• **REQUIRED ACTION**
Among the lines below, restate word for word only those from the line with "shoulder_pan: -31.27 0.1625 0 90" through the line with "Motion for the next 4", with both end lines kept.

[Extracted data entries]
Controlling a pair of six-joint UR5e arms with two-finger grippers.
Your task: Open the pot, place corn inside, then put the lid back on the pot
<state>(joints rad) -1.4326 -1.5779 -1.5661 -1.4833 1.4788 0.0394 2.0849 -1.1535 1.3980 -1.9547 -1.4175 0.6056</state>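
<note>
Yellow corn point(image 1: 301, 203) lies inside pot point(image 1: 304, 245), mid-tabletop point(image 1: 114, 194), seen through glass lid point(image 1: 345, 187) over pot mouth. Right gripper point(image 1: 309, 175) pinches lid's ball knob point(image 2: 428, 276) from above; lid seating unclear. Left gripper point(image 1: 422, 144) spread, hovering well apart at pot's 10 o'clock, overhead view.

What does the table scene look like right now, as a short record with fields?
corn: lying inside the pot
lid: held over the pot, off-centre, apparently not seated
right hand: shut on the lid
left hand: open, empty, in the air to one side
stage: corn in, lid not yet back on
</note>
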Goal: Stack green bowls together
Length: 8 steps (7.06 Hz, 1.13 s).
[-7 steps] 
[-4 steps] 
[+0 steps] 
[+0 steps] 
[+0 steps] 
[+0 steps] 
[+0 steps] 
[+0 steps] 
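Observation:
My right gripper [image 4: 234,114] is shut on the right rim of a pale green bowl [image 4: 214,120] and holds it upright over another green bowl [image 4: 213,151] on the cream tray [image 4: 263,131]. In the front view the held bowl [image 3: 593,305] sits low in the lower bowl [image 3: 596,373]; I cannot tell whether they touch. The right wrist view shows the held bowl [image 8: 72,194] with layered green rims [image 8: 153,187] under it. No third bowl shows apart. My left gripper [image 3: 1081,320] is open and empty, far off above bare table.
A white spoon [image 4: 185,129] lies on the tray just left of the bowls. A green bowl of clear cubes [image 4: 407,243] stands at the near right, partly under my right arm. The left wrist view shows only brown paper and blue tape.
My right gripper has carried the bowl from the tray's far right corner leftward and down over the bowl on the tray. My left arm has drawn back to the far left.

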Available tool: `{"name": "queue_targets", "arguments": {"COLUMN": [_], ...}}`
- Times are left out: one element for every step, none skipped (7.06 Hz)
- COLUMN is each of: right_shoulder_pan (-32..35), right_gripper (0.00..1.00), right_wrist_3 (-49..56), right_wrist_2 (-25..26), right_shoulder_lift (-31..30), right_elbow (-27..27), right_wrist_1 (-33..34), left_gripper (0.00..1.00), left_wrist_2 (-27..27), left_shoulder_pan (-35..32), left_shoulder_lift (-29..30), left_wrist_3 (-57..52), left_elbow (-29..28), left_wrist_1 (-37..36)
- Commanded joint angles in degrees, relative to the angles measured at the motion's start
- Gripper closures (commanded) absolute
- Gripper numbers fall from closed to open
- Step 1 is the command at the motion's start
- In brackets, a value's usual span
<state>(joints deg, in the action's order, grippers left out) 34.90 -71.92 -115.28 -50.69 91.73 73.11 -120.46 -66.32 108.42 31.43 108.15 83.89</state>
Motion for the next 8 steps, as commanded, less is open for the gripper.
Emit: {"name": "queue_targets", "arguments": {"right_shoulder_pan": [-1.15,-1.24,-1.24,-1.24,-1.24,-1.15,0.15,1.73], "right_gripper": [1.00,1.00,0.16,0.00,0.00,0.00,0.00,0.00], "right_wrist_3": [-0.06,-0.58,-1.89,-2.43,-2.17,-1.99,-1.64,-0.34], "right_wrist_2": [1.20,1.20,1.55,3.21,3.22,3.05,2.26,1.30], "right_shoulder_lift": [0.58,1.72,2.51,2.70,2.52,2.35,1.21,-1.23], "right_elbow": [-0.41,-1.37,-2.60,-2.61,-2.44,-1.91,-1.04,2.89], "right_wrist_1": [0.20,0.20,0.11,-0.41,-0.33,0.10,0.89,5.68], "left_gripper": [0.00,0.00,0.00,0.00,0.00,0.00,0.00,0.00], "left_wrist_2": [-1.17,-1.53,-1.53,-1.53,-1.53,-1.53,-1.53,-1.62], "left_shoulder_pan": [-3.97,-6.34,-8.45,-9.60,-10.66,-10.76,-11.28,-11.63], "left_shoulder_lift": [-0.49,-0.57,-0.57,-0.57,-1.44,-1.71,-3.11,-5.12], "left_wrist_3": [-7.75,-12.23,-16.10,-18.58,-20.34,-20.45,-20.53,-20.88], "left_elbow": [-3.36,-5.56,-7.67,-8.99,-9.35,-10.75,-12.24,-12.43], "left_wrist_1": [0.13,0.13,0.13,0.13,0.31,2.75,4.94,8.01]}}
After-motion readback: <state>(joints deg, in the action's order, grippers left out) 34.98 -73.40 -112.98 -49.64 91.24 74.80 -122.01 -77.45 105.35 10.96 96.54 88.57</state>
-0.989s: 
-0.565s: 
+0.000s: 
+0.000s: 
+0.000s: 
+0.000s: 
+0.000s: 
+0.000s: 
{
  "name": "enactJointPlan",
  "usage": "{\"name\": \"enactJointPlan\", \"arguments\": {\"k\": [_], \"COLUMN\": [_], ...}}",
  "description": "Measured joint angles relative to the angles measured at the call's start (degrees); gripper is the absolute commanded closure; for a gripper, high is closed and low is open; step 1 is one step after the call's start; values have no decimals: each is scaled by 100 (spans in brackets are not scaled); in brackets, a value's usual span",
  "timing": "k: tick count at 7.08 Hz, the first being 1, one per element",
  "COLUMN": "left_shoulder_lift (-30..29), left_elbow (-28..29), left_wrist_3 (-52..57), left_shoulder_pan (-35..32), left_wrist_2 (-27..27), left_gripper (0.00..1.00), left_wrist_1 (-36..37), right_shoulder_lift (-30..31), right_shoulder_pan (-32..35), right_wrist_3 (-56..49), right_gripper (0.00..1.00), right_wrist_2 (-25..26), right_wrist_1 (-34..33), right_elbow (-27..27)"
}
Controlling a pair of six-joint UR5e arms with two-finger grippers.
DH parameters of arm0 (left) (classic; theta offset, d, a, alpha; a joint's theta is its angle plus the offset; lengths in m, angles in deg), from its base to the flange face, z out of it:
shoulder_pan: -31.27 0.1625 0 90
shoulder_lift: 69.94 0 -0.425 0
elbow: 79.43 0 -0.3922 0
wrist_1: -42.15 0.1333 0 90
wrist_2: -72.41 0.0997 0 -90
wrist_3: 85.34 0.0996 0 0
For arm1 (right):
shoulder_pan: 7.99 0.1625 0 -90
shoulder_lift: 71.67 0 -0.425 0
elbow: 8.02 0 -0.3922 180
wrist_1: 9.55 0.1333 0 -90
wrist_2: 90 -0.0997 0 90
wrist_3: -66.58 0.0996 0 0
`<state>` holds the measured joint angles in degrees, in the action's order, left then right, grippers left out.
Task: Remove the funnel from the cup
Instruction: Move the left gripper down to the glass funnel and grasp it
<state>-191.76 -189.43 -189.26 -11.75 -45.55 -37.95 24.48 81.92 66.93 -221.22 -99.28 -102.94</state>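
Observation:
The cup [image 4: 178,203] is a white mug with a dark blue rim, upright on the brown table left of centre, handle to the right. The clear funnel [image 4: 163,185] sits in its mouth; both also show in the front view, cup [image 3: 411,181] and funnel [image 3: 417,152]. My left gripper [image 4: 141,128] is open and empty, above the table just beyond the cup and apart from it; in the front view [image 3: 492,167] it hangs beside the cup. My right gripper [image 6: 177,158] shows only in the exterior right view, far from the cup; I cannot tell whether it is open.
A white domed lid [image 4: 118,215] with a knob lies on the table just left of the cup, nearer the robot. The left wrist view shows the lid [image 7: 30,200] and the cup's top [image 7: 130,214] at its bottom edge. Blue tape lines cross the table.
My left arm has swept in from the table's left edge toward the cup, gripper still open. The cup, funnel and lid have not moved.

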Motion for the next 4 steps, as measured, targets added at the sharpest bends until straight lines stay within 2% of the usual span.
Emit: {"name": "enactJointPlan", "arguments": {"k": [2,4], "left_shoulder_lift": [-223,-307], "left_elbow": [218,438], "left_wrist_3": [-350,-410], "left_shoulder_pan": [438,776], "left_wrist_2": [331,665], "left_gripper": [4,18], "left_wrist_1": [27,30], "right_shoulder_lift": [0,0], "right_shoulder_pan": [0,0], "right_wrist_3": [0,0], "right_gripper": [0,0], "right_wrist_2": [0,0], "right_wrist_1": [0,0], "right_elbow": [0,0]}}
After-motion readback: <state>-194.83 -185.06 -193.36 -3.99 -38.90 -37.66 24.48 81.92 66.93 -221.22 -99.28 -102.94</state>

• **WRITTEN SOLUTION**
shoulder_pan: -31.27 0.1625 0 90
shoulder_lift: 69.94 0 -0.425 0
elbow: 79.43 0 -0.3922 0
wrist_1: -42.15 0.1333 0 90
wrist_2: -72.41 0.0997 0 -90
wrist_3: 85.34 0.0996 0 0
For arm1 (right):
shoulder_pan: 7.99 0.1625 0 -90
shoulder_lift: 71.67 0 -0.425 0
elbow: 8.02 0 -0.3922 180
wrist_1: 9.55 0.1333 0 -90
wrist_2: 90 -0.0997 0 90
wrist_3: -66.58 0.0996 0 0
`<state>` holds the measured joint angles in degrees, in the action's order, left then right, grippers left out.
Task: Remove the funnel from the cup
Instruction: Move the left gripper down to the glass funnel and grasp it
<state>-191.76 -189.43 -189.26 -11.75 -45.55 -37.95 24.48 81.92 66.93 -221.22 -99.28 -102.94</state>
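Observation:
The cup [image 4: 178,203] is a white mug with a dark blue rim, upright on the brown table left of centre, handle to the right. The clear funnel [image 4: 163,185] sits in its mouth; both also show in the front view, cup [image 3: 411,181] and funnel [image 3: 417,152]. My left gripper [image 4: 141,128] is open and empty, above the table just beyond the cup and apart from it; in the front view [image 3: 492,167] it hangs beside the cup. My right gripper [image 6: 177,158] shows only in the exterior right view, far from the cup; I cannot tell whether it is open.
A white domed lid [image 4: 118,215] with a knob lies on the table just left of the cup, nearer the robot. The left wrist view shows the lid [image 7: 30,200] and the cup's top [image 7: 130,214] at its bottom edge. Blue tape lines cross the table.
My left arm has swept in from the table's left edge toward the cup, gripper still open. The cup, funnel and lid have not moved.
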
Motion for the next 4 steps, as measured, targets added at the sharpest bends until straight lines stay within 2% of the usual span.

What was produced is the complete output.